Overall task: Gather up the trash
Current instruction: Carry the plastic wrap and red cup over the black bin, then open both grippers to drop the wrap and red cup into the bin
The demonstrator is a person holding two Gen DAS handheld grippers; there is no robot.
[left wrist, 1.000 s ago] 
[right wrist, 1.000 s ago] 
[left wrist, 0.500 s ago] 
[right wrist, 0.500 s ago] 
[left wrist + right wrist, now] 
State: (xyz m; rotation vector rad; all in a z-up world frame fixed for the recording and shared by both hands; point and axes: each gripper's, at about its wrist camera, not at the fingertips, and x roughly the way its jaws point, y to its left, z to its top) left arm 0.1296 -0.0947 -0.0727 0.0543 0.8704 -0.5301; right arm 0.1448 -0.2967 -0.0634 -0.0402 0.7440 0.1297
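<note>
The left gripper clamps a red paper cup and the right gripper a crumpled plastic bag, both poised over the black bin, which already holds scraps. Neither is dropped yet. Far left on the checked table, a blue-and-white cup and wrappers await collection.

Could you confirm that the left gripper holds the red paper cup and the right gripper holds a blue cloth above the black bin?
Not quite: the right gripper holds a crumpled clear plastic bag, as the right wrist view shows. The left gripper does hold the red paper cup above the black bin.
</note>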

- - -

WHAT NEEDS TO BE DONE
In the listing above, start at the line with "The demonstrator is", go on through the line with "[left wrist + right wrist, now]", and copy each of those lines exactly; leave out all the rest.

RESPONSE TO THIS EXERCISE
The demonstrator is a person holding two Gen DAS handheld grippers; there is no robot.
[left wrist, 1.000 s ago] 
[right wrist, 1.000 s ago] 
[left wrist, 0.500 s ago] 
[right wrist, 0.500 s ago] 
[left wrist + right wrist, now] 

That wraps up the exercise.